> **What to work on**: In the material below, find the line with "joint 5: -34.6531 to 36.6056" and the line with "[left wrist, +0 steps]", then output both and every line between them exactly, omitting pictures.

+++

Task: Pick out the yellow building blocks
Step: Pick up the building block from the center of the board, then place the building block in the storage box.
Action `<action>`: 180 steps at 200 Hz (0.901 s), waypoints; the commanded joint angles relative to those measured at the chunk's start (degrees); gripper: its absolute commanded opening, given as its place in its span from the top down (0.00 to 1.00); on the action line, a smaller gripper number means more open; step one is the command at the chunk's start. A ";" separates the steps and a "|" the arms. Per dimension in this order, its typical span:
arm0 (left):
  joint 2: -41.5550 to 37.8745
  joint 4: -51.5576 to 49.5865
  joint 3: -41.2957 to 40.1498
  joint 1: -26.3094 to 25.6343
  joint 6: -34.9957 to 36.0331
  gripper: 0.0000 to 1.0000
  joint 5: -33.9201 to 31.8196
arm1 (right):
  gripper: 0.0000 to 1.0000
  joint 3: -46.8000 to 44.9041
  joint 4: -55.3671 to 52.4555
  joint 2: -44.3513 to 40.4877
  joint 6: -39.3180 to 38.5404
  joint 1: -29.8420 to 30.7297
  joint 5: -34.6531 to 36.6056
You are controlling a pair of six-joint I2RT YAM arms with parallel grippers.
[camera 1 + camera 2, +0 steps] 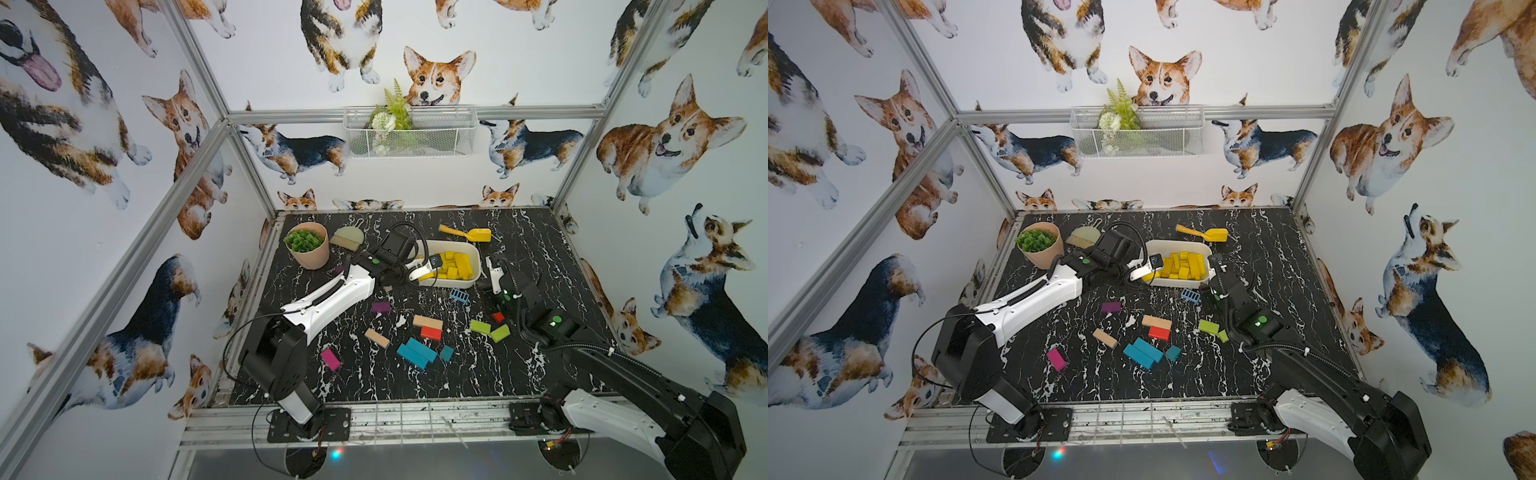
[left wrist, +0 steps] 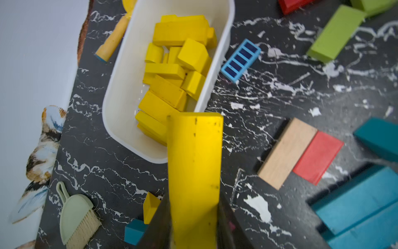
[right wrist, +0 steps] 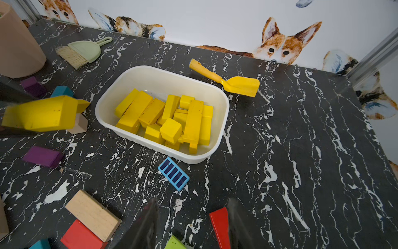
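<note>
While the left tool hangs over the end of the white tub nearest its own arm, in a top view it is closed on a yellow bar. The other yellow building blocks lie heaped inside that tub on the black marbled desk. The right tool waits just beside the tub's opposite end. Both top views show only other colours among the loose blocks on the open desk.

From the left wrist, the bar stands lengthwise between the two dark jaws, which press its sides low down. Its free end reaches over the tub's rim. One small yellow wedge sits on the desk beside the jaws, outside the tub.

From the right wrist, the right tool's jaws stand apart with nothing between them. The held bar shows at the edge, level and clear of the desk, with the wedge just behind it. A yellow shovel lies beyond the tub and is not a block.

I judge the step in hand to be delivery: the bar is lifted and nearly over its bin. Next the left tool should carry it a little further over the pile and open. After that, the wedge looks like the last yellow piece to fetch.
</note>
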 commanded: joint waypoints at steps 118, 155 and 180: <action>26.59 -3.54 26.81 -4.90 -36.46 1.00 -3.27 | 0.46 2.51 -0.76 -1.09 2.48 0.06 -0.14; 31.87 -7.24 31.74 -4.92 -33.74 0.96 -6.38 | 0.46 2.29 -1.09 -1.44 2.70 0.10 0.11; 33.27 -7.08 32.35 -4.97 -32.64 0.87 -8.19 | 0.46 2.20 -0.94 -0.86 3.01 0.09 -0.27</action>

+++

> **Task answer**:
  joint 5: -34.6531 to 36.6056
You are controlling a pair of six-joint I2RT YAM arms with parallel grippers.
[camera 1 + camera 2, +0 steps] 
[left wrist, +0 steps] 

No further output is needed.